Der Uni fehlt es an Diskussionskultur! Das Schweigen der Kommilitonen in Seminaren ist unerträglich, findet Eva Famulla. Sie fragt sich, warum viele Studierende den Mund nicht mehr aufbekommen.
Der Dozent stellt eine Frage und blickt gespannt in die Gruppe. Eine Minute vergeht, zwei Minuten, drei. Langsam wird das Schweigen peinlich. Die Studierenden verkriechen sich hinter ihrem Laptop, Handy oder Schreibblock. Keiner traut sich, dem Dozenten in die Augen zu blicken. Nach fünf Minuten gibt dieser desillusioniert auf und füllt die restliche Seminarzeit mit einem monologartigen Vortrag. Bekannte Situation?
Wer jetzt nein sagen kann, dann herzlichen Glückwunsch! Wer stumm nickt, hat sich vielleicht schon gefragt: Was ist verkehrt mit den Studierenden? Ist nicht das Studium die Zeit für freie Meinungsäußerung, heiße Diskussionen und kritisches Denken? Wie viele Protestbewegungen und Revolutionen sind in der Universität entstanden! Nicht nur die 68er-Bewegung, sondern auch die Orangene Revolution 2005 in der Ukraine und die „Umbrella“-Revolution in Hong Kong 2014 wurden zu großen Teilen von Studierenden vorangetrieben.
Leistungsdruck und Angst
Davon ist heute an der FU kaum etwas zu merken. Warum kriegen so viele Studierende ihren Mund nicht auf? Angst vor Blamage? Aber die Universität ist doch der Ort, an dem wir solche Hürden ablegen sollten! Es gibt keine falschen Fragen und keine falschen Meinungen, nur schlecht argumentierte.
Die anderen sind viel schlauer, ich weiß doch gar nichts zum Thema? Es gibt Menschen, die können gut mit (Halb-)Wissen protzen. Und ja, das kann einschüchternd sein, in der Tat! Deswegen kommen diese Menschen auch meist sehr weit im Leben. Aber wenn man mal genauer nachfragt, bekommt man mit, dass der, der augenscheinlich alles weiß, auch nur einen Artikel in der Süddeutschen gelesen hat. Vor zwei Jahren mal. Im Zug. So nebenbei. Mehr Selbstvertrauen ist da das Losungswort – und das kann wirklich Wunder wirken!

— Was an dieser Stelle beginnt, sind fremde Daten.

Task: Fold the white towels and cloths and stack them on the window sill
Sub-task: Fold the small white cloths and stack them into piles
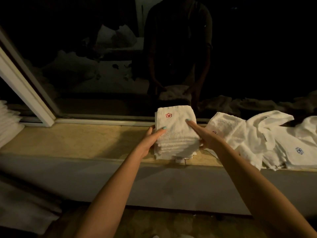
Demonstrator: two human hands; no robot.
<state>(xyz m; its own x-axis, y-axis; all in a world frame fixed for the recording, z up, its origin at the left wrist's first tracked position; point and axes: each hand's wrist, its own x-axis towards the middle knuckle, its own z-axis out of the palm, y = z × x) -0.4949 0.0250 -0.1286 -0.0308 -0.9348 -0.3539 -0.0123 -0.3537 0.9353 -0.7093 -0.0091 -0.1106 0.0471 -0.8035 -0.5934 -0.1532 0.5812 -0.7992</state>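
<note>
A stack of folded white cloths [176,134], the top one marked with a red flower logo, stands on the beige window sill [85,141] close to the glass. My left hand [151,140] grips the stack's left side with the thumb lying on top. My right hand [205,136] grips its right side, one finger stretched over the top cloth. To the right, a loose heap of unfolded white cloths [257,140] spreads along the sill, one showing a blue flower logo.
Another pile of folded white towels [8,124] sits at the sill's far left, beside the slanted white window frame [25,86]. The dark glass [171,57] behind reflects a person and the room. White fabric [22,208] lies at lower left below the sill.
</note>
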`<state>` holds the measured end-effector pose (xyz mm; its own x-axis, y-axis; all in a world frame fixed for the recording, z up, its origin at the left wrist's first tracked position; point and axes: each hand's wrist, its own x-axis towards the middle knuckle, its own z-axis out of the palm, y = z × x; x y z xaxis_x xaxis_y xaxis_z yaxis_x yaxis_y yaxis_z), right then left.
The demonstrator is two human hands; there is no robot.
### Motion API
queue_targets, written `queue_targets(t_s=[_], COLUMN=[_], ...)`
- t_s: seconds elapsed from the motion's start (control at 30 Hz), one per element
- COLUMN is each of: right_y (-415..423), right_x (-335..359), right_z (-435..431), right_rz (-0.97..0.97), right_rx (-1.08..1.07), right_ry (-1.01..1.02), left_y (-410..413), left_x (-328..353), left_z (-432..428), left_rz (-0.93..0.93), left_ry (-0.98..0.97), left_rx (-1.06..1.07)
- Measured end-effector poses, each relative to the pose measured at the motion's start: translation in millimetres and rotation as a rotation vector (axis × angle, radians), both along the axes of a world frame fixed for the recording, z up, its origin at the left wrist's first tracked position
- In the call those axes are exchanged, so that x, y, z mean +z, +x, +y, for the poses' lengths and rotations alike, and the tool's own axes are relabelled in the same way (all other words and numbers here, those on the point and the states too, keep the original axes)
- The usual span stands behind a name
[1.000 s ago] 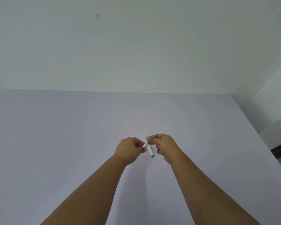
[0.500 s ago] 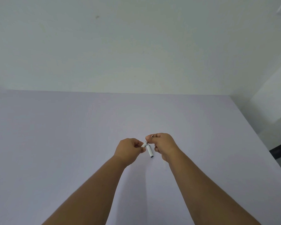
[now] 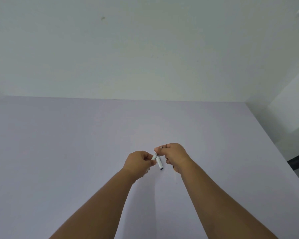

Keine Zeit, alle Texte zu lesen? Der Modulplan ist zu voll? Die gestressten Studierenden also. Aber mal wirklich, das Studium ist nicht nur ein netter Zusatz im Lebenslauf, sondern auch freie und kostenlose Bildung. Natürlich wollen wir alle neben dem Studium auch noch das Leben genießen. Aber ist es wirklich besser stumm seine Zeit abzusitzen, anstatt auch mal den eigenen Schädel anzustrengen?
Es geht um allgemeines Desinteresse? Nun gut, dann sollte sich jeder selbst fragen, warum er dann noch seinen Hintern in der Uni breit sitzt. Wir leben in einer Welt mit tausend Möglichkeiten, zum Studieren zwingt uns keiner. Zum Denken auch nicht. Es gibt durchaus genug Berufe, bei denen man nicht denken muss. Vielleicht ist das dann die bessere Lösung.
Traut euch!
Das Problem der passiven Studierenden wurde auch schon von anderer Seite erkannt, so gab es bereits Initiativen wie den Workshop „Trau’ dich mehr! – Training für weibliche Studierende“ am Osteuropa-Institut. Dabei ging es vor allem um das Stärken von Selbstvertrauen in herausfordernden Situationen und um Verhaltensstrategien, mit denen mehr Präsenz in Diskussionen gezeigt werden kann. Ein guter Ansatz, denn ohne Diskussionen verliert ein Seminar seinen eigentlichen Zweck, für Studierende und Dozenten gleichermaßen.
Vielleicht sollte man ja einfach einen Pflicht-Kurs für Erstsemestler einführen: „Einführung in die Diskussionskultur“? Irgendwo muss man ja mal anfangen. Angst haben wir alle, nur mit ihrer Bewältigung gehen wir anders um. Und wir würden uns gegenseitig den Uni-Alltag schöner machen, wenn wir freier und öfter kommunizieren würden – auch in den Seminaren und mit den Dozenten.